Lyndy is a consultant adult Psychiatrist and has held numerous leadership positions throughout her career, including a decade working within Maori Mental Health services. She is passionate about reducing inequity and improving access to mental health services for those that need it; it is this that has driven her engagement in medico-political roles. Lyndy is a true advocate for those whose voice is not being heard and it was a pleasure hearing her story.

My story

I was a British military kid and I remember growing up thinking that life was so much better for men! I recall being asked when I was young by benign but slightly patronising adults what I wanted to do when I grew up when it seemed like the right answer was to arrange flowers and marry a military man. And then I was admitted to hospital at the age of nine with a burst appendix. I was there for ten days; they even sewed the eye back onto my bunny! I watched the nurses, the junior doctors, the consultants and I just thought it was fantastic. From then onwards, I wanted to be a doctor. I didn’t really have a clue as to what it actually involved, there were no doctors in my family, but I was determined.

As I got older, it became pretty obvious my better subjects were English and history and I was hopeless at maths! But I kept at the sciences and got my offers for medical school. I trained at the Royal Free in London and loved it, I felt that I was finally doing what I had always wanted. I ended up doing SHO jobs on the Liver Unit and Emergency Medicine and Intensive Care. During this time, I met and married a Kiwi; I was young, only 24. I was working one in two, nights and weekends, which was exhausting. I felt I had no chance to actually build therapeutic relationships with patients. It wasn’t why I went into medicine. Eventually I decided I was over the hierarchy, the hours and I left to pursue my other childhood dream – to be a journalist – when I had idolised Kate Adie (a BBC war correspondent). I realised emulating her was unrealistic and I got a job at the British Medical Association writing for the BMA News Review. I learned how to write (and to type) and had a fantastic mentor in the editor; covering the Labour and Conservative Party Conferences and interviewing eminent colleagues. However, I soon realised how difficult it was to get people to speak to you frankly as a journalist. I had always been struck by how being a doctor instilled trust in people; journalists have the opposite effect! Around that point, we decided to come to New Zealand to spend time in my husband’s country and I decided to come back to medicine.
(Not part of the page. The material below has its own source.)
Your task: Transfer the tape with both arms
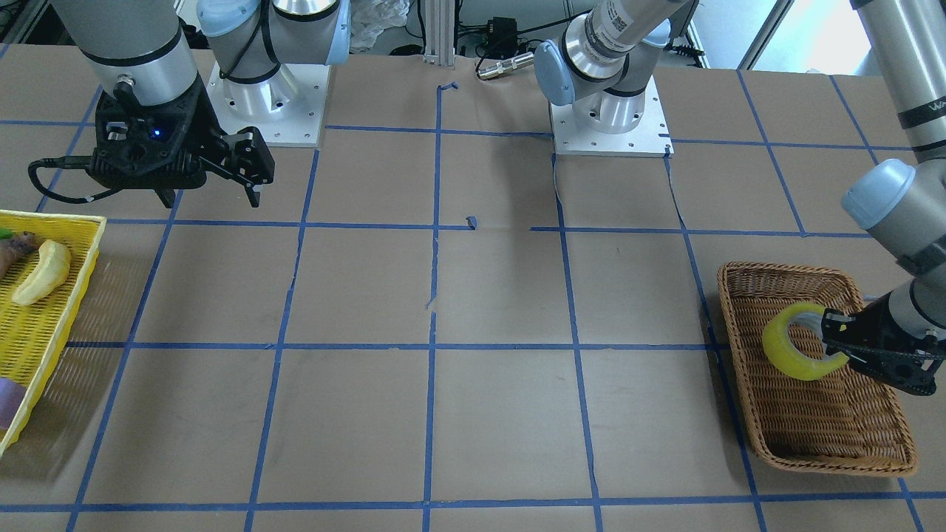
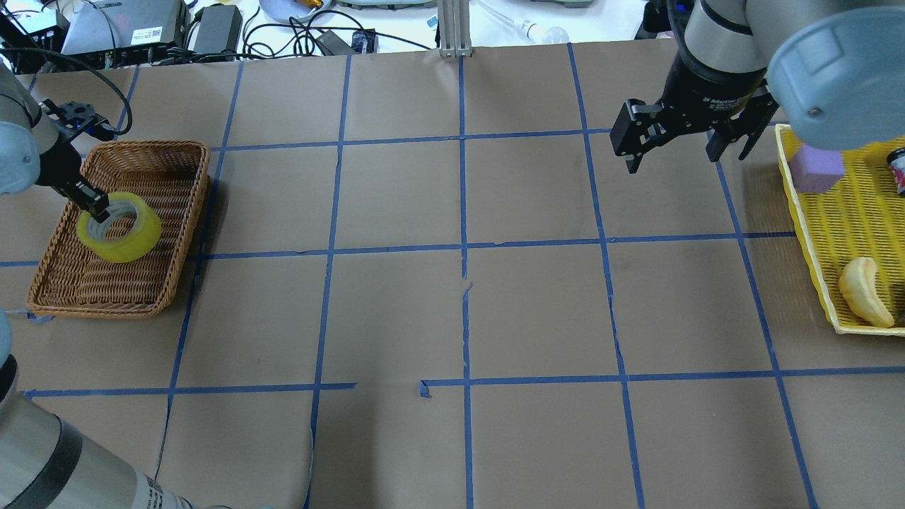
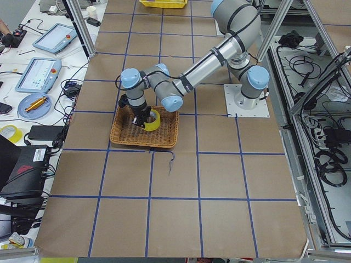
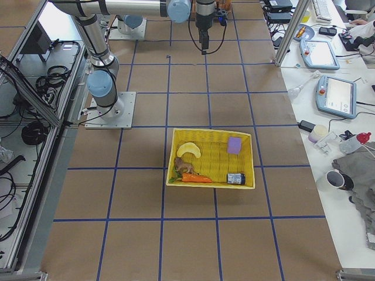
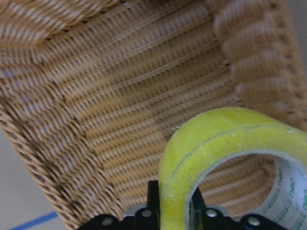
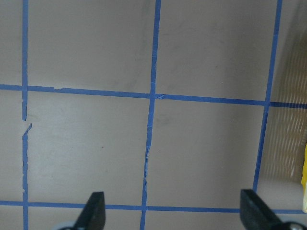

I had always been struck by how being a doctor instilled trust in people

I started out with an SHO job in psychiatry followed by a run in geriatrics and came out wanting to specialise in psychiatry. This was unexpected as, since my undergraduate runs, I had viewed psychiatrists as a slightly suspect breed! But I began training and loved the fact the work was about hearing and understanding people’s stories. Psychiatry was on the ‘edge’ of medicine in many ways but it was also experiencing a surge in research and new knowledge. I took time to have two babies along the way and qualified in 2001.

My journey to leadership

I was offered a great opportunity in my final year as a senior registrar to shadow the Clinical Director for Mental Health Services in Waitemata. I agreed to do it because I figured if I was going to be working in this system, I should understand how it worked. I had hung on to a fantasy that somewhere, many levels above me, somebody had a plan and I was quite keen to get a look at it! The reality though was rather different. There were so many players. Clinical knowledge and experience had to be lobbied for. The political and financial dimensions of health service provision became clearer. I became particularly impatient with people having visions seemingly on a whim that did not necessarily translate to improved services on the frontline but which sucked up precious energy and attention. I must admit I developed some fairly strong opinions about how we should be delivering mental health services and mental health care. Essentially, I became politicised without really intending to!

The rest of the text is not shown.